▶ **TASK STATEMENT**: Pictures are to be dropped from the copy. Retype the listing exactly.

▶ **RECORDED INFORMATION**:
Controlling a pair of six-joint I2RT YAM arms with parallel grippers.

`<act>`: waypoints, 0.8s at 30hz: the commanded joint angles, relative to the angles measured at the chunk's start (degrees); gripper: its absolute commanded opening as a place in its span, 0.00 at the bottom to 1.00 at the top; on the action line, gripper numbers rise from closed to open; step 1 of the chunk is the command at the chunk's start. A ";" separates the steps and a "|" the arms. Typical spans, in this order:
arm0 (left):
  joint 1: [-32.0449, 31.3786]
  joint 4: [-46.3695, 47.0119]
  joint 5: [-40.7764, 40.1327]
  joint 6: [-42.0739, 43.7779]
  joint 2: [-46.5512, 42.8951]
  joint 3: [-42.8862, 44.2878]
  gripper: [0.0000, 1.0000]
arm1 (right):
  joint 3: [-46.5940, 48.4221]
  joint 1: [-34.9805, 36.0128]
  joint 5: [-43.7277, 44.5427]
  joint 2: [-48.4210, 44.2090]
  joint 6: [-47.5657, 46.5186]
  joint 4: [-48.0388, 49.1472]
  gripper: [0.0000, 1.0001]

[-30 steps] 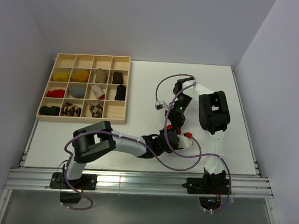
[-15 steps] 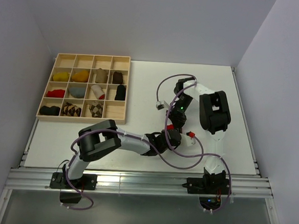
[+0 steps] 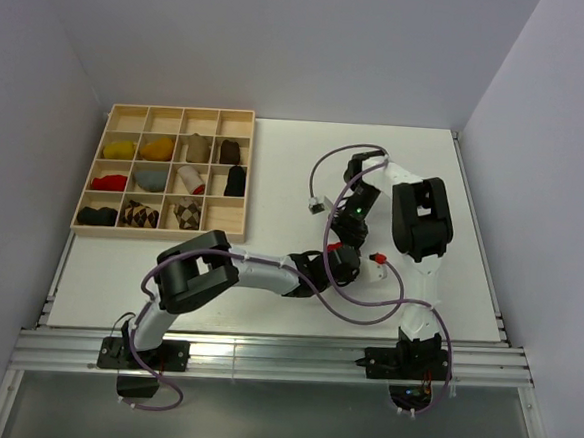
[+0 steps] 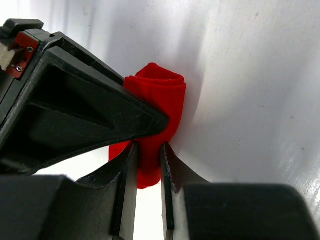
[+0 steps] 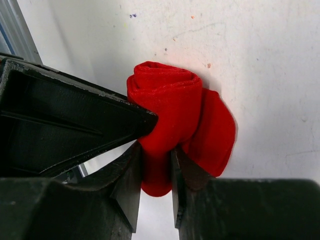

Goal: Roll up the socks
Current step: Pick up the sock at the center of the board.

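Near the middle of the table point(image 3: 454, 190), just ahead of the arm bases, both arms meet over one red sock point(image 5: 170, 95), which lies on the bare surface already wound into a tight coil with a loose flap lying beside it. The left gripper point(image 4: 148, 155) has its jaws pinched onto the lower end of the coil, and the right gripper point(image 5: 156, 160) clamps the same coil from its own side. This two-sided hold probably keeps the roll from springing open while the flap is dealt with. Far off at the back left stands a wooden tray point(image 3: 249, 176) split into a grid of compartments. Its nearest row holds a black bundle point(image 3: 98, 215) and two diamond-patterned bundles point(image 3: 139, 214), with the right-hand cell bare. The next row holds red, grey, white-and-red and black pieces. Beyond that sit a yellow bundle point(image 3: 118, 150), an orange bundle point(image 3: 158, 148) and two dull brownish ones. The farthest row looks empty.
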 commanded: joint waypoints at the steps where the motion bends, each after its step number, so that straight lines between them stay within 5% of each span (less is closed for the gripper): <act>1: 1.49 -8.60 10.62 -4.33 4.73 1.16 0.00 | -0.45 -0.06 -1.49 0.07 -0.64 -1.93 0.33; 4: 2.10 -9.66 11.50 -5.56 4.29 1.42 0.00 | 1.22 -1.55 -3.33 -2.03 0.59 -1.93 0.44; 5: 2.28 -10.02 11.68 -5.91 4.46 1.69 0.00 | 1.49 -2.08 -5.43 -2.74 0.76 -1.85 0.60; 6: 2.46 -11.59 12.90 -6.70 4.47 2.30 0.00 | 1.58 -3.21 -6.06 -3.79 1.03 -1.84 0.62; 11: 3.33 -15.29 14.40 -9.69 5.43 4.41 0.00 | 0.79 -5.68 -8.53 -10.02 6.56 2.71 0.63; 17: 4.82 -15.82 16.69 -15.22 3.59 3.54 0.00 | -0.97 -12.00 -6.51 -16.80 25.95 17.63 0.63; 24: 9.57 -10.74 23.01 -28.12 -2.99 0.11 0.00 | -2.36 -18.87 -7.39 -23.04 31.52 22.58 0.63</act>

▶ **RESPONSE**:
Controlling a pair of six-joint I2RT YAM arms with parallel grippers.

`<act>`: waypoints, 0.8s at 30hz: the commanded joint angles, relative to the angles measured at the chunk's start (degrees); gripper: its absolute commanded opening as a place in its span, 0.00 at the bottom to 1.00 at the top; on the action line, gripper numbers rise from closed to open; step 1 of the chunk is the command at the chunk's start. A ";" separates the steps and a "|" the arms. Typical spans, in this order:
arm0 (left):
  joint 1: [-32.0449, 31.3786]
  joint 4: [-46.3695, 47.0119]
  joint 5: [-40.7764, 40.1327]
  joint 6: [-42.0739, 43.7779]
  joint 2: [-46.5512, 42.8951]
  joint 3: [-42.8862, 44.2878]
  gripper: [0.0000, 1.0000]
arm1 (right):
  joint 3: [-46.5940, 48.4221]
  joint 1: [-34.9805, 36.0128]
  joint 5: [-43.7277, 44.5427]
  joint 2: [-48.4210, 44.2090]
  joint 6: [-47.5657, 46.5186]
  joint 4: [-48.0388, 49.1472]
  gripper: [0.0000, 1.0001]

[-30 steps] 
[-15 steps] 
[+0 steps] 
[+0 steps] 
[+0 steps] 

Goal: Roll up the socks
Current step: Pick up the sock at the center of the board.

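Near the middle of the table point(image 3: 454, 190), just ahead of the arm bases, both arms meet over one red sock point(image 5: 170, 95), which lies on the bare surface already wound into a tight coil with a loose flap lying beside it. The left gripper point(image 4: 148, 155) has its jaws pinched onto the lower end of the coil, and the right gripper point(image 5: 156, 160) clamps the same coil from its own side. This two-sided hold probably keeps the roll from springing open while the flap is dealt with. Far off at the back left stands a wooden tray point(image 3: 249, 176) split into a grid of compartments. Its nearest row holds a black bundle point(image 3: 98, 215) and two diamond-patterned bundles point(image 3: 139, 214), with the right-hand cell bare. The next row holds red, grey, white-and-red and black pieces. Beyond that sit a yellow bundle point(image 3: 118, 150), an orange bundle point(image 3: 158, 148) and two dull brownish ones. The farthest row looks empty.
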 commanded: joint waypoints at the steps where the motion bends, each after its step number, so that straight lines between them stay within 5% of each span (less is closed for the gripper): <act>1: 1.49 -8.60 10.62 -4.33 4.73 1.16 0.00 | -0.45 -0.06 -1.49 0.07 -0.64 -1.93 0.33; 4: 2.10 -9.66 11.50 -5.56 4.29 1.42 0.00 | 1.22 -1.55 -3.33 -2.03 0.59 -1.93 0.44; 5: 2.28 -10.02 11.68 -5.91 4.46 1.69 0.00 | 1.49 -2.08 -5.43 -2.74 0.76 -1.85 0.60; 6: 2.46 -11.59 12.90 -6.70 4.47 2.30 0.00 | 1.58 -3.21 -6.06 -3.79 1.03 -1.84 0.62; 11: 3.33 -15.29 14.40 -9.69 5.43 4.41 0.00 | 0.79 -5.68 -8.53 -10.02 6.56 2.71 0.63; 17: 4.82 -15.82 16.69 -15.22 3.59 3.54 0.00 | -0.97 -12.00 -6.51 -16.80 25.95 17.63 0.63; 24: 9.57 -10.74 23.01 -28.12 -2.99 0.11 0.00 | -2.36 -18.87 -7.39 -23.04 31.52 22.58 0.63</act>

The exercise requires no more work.